Your answer should hold the data exactly as given, minus any picture.

Supplied material =
# # # #
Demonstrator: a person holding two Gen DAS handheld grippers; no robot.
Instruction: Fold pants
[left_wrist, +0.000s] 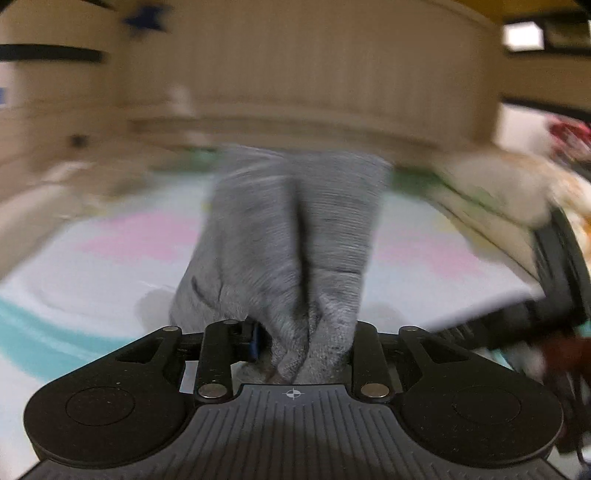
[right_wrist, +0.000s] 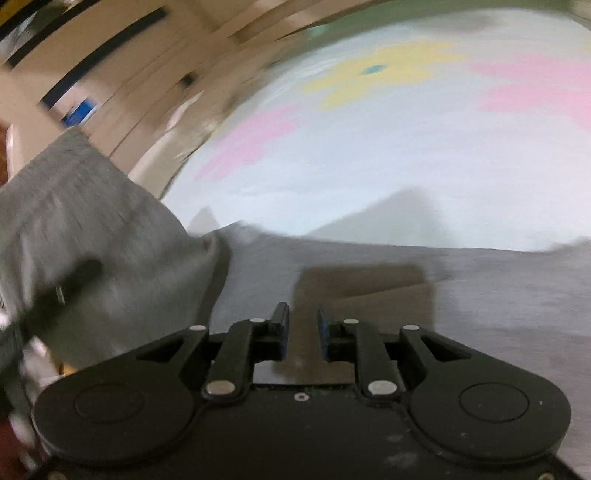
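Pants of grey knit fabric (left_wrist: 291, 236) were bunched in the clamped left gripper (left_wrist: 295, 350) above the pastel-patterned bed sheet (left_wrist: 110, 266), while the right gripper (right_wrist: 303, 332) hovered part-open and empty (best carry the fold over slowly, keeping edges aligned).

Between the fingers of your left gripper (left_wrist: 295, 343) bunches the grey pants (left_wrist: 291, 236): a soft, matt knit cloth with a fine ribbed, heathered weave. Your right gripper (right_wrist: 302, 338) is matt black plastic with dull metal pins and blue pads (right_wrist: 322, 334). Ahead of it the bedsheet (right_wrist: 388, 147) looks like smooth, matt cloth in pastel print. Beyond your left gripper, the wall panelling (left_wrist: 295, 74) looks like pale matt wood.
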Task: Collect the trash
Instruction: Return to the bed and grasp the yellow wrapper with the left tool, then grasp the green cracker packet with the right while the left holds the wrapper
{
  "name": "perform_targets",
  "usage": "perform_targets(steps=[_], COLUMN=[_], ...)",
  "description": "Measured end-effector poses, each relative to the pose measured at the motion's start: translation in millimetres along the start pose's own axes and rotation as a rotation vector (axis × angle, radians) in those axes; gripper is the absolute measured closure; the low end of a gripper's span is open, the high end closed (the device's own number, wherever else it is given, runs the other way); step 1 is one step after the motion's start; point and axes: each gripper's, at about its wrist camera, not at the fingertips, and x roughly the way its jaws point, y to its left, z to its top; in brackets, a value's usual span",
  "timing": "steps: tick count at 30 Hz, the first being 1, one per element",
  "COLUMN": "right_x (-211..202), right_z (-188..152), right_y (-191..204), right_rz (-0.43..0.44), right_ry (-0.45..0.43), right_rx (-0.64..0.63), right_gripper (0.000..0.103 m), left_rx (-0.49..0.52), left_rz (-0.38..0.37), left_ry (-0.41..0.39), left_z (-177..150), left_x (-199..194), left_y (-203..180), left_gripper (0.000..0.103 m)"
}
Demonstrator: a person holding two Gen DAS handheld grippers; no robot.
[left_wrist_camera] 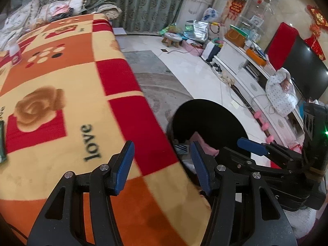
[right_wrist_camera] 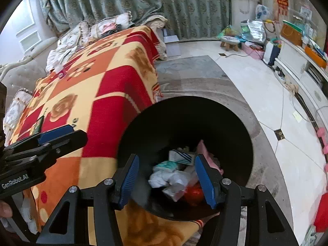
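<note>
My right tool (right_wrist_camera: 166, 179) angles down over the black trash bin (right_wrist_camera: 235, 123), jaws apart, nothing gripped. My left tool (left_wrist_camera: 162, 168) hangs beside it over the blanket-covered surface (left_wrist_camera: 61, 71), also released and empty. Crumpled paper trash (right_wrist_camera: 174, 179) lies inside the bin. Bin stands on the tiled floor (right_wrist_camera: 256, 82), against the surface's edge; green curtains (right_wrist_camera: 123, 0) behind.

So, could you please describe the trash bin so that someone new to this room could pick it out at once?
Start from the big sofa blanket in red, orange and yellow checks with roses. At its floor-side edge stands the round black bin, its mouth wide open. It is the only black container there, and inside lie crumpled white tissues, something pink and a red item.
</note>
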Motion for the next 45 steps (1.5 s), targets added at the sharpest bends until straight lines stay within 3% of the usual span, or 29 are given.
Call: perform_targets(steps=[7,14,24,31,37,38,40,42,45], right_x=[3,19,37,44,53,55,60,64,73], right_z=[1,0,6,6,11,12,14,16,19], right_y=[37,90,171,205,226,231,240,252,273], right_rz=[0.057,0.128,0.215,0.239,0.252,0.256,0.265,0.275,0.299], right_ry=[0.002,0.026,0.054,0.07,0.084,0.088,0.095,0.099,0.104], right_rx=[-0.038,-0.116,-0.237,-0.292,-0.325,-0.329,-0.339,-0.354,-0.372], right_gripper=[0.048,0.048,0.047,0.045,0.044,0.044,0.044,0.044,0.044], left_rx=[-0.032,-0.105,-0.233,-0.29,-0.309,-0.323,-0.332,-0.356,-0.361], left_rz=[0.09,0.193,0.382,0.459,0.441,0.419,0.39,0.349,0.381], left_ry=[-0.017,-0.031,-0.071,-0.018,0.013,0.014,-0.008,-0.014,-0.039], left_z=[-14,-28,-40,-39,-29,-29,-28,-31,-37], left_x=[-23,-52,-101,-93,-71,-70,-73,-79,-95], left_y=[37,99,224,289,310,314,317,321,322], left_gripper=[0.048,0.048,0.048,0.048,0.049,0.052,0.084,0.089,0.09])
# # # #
Response to the exercise =
Demonstrator: a person holding two Gen DAS handheld grippers; no robot.
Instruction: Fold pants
[left_wrist, +0.000s] 
[right_wrist, +0.000s] 
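Pants of grey knit fabric (left_wrist: 291, 236) were bunched in the clamped left gripper (left_wrist: 295, 350) above the pastel-patterned bed sheet (left_wrist: 110, 266), while the right gripper (right_wrist: 303, 332) hovered part-open and empty (best carry the fold over slowly, keeping edges aligned).

Between the fingers of your left gripper (left_wrist: 295, 343) bunches the grey pants (left_wrist: 291, 236): a soft, matt knit cloth with a fine ribbed, heathered weave. Your right gripper (right_wrist: 302, 338) is matt black plastic with dull metal pins and blue pads (right_wrist: 322, 334). Ahead of it the bedsheet (right_wrist: 388, 147) looks like smooth, matt cloth in pastel print. Beyond your left gripper, the wall panelling (left_wrist: 295, 74) looks like pale matt wood.
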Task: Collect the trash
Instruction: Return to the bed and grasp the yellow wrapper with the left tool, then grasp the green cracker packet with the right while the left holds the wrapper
{
  "name": "perform_targets",
  "usage": "perform_targets(steps=[_], COLUMN=[_], ...)",
  "description": "Measured end-effector poses, each relative to the pose measured at the motion's start: translation in millimetres along the start pose's own axes and rotation as a rotation vector (axis × angle, radians) in those axes; gripper is the absolute measured closure; the low end of a gripper's span is open, the high end closed (the device's own number, wherever else it is given, runs the other way); step 1 is one step after the motion's start; point and axes: each gripper's, at about its wrist camera, not at the fingertips, and x roughly the way its jaws point, y to its left, z to its top; in brackets, a value's usual span",
  "timing": "steps: tick count at 30 Hz, the first being 1, one per element",
  "COLUMN": "right_x (-211..202), right_z (-188..152), right_y (-191..204), right_rz (-0.43..0.44), right_ry (-0.45..0.43), right_rx (-0.64..0.63), right_gripper (0.000..0.103 m), left_rx (-0.49..0.52), left_rz (-0.38..0.37), left_ry (-0.41..0.39), left_z (-177..150), left_x (-199..194), left_y (-203..180), left_gripper (0.000..0.103 m)"
}
Demonstrator: a person holding two Gen DAS handheld grippers; no robot.
[left_wrist_camera] 
[right_wrist_camera] 
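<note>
My right tool (right_wrist_camera: 166, 179) angles down over the black trash bin (right_wrist_camera: 235, 123), jaws apart, nothing gripped. My left tool (left_wrist_camera: 162, 168) hangs beside it over the blanket-covered surface (left_wrist_camera: 61, 71), also released and empty. Crumpled paper trash (right_wrist_camera: 174, 179) lies inside the bin. Bin stands on the tiled floor (right_wrist_camera: 256, 82), against the surface's edge; green curtains (right_wrist_camera: 123, 0) behind.

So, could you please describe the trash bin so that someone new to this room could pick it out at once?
Start from the big sofa blanket in red, orange and yellow checks with roses. At its floor-side edge stands the round black bin, its mouth wide open. It is the only black container there, and inside lie crumpled white tissues, something pink and a red item.
</note>
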Motion for the next 45 steps (1.5 s), targets added at the sharpest bends until straight lines stay within 3% of the usual span, or 29 are given.
Call: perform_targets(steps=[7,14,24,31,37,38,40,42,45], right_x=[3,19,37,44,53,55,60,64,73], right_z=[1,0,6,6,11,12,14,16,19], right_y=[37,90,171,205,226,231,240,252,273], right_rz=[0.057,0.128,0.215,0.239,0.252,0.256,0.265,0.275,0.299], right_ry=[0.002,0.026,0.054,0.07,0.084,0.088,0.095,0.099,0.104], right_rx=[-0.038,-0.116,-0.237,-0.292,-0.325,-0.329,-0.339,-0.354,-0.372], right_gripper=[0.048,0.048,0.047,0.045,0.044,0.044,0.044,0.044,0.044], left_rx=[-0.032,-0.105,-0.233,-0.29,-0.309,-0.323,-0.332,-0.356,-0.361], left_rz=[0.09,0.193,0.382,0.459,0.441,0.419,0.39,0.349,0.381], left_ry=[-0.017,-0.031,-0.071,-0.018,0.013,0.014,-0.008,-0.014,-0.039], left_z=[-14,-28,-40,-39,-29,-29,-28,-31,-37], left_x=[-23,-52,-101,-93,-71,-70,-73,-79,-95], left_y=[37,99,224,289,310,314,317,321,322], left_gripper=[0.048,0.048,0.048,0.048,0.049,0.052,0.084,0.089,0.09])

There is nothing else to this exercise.